• _Assignment_:
Isolate every line in the records below with "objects" in it.

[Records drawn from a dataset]
Segment Open
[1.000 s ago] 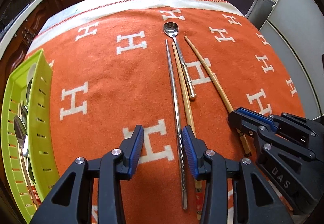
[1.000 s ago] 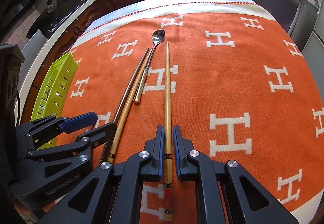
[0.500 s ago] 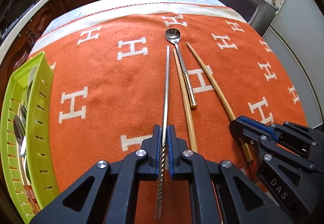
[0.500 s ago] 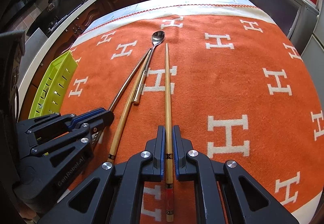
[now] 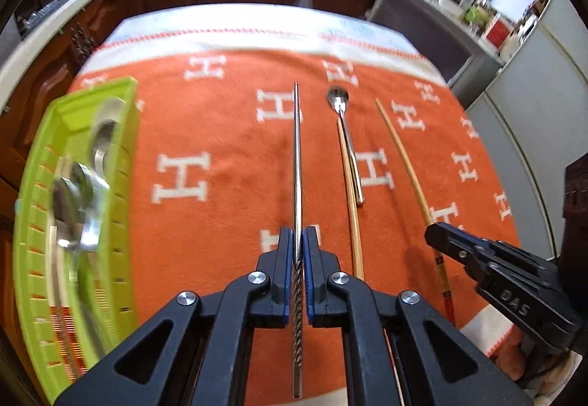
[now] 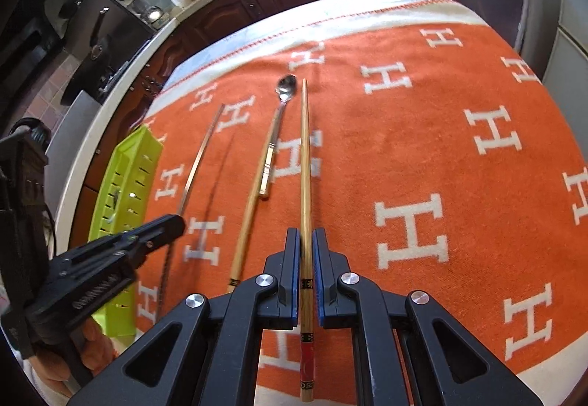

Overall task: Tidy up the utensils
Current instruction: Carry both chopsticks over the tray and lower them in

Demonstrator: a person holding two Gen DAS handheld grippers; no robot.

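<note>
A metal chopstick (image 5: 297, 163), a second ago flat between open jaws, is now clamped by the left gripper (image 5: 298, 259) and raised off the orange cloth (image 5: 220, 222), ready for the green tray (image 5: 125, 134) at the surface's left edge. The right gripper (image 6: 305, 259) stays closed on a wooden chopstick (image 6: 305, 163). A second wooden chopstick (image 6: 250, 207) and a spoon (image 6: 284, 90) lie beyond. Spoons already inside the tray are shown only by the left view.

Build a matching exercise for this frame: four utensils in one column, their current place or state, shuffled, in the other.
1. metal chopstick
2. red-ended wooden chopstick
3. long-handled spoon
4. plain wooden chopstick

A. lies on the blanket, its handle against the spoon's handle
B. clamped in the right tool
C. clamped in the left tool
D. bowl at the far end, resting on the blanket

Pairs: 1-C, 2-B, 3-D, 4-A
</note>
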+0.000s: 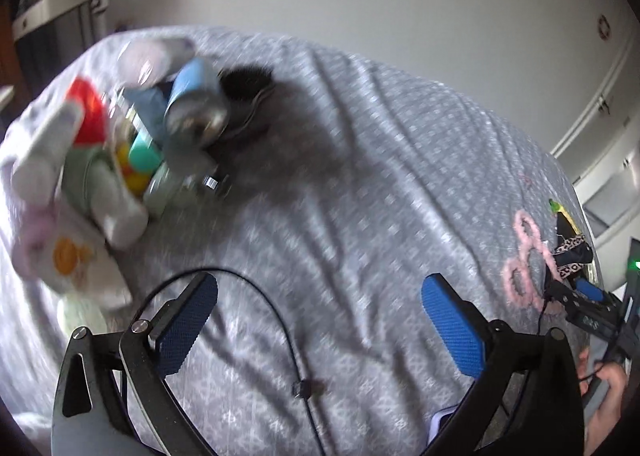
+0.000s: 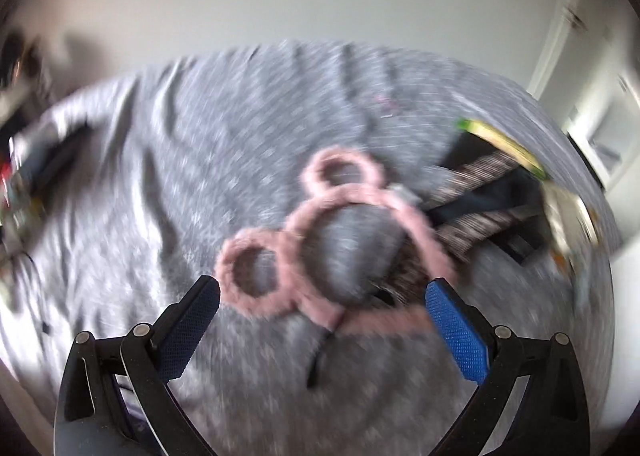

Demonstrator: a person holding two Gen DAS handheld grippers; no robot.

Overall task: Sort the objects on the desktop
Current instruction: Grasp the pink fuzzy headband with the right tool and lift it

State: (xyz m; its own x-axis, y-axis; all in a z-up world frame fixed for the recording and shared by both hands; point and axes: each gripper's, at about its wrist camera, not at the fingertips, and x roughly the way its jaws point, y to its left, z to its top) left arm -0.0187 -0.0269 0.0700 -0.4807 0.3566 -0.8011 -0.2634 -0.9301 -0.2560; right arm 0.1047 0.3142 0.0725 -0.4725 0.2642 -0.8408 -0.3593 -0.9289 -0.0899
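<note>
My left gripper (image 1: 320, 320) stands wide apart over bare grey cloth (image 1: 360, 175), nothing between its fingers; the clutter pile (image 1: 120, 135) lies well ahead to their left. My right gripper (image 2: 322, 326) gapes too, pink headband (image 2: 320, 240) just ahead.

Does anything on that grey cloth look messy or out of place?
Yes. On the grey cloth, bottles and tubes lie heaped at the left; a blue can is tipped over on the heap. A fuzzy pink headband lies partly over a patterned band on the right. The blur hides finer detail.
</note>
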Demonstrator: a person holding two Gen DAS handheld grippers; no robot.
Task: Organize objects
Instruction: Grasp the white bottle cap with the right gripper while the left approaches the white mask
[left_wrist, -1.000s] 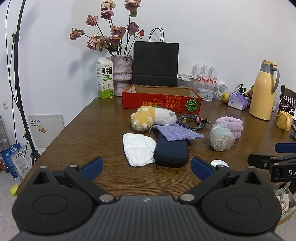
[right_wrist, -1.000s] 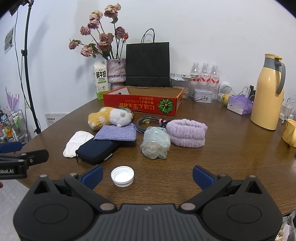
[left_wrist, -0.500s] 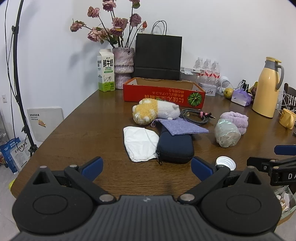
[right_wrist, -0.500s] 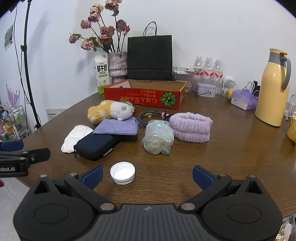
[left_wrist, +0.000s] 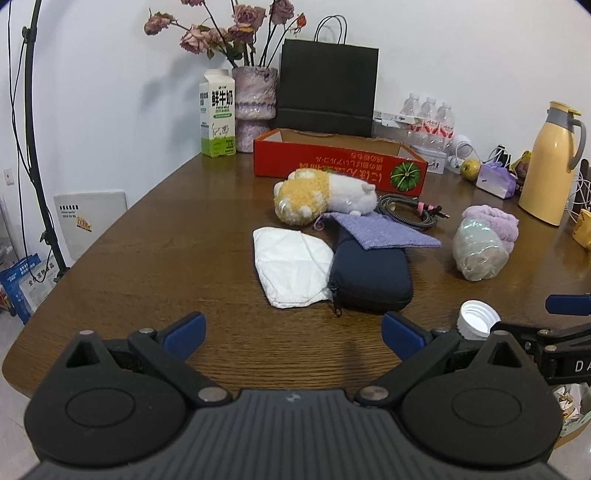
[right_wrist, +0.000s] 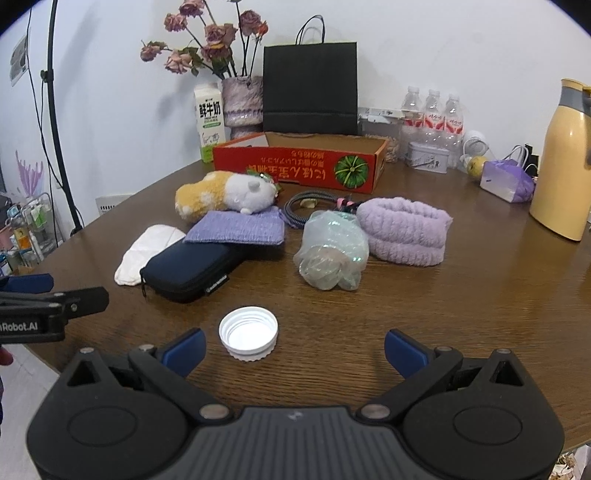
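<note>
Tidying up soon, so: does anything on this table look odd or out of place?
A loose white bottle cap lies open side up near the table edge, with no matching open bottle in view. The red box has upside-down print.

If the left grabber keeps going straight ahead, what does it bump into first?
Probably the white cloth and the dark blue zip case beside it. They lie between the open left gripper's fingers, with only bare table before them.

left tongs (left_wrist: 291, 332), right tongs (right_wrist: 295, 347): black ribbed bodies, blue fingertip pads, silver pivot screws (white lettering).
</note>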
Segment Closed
• _Answer below_:
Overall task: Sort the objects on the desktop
Task: Organize objects

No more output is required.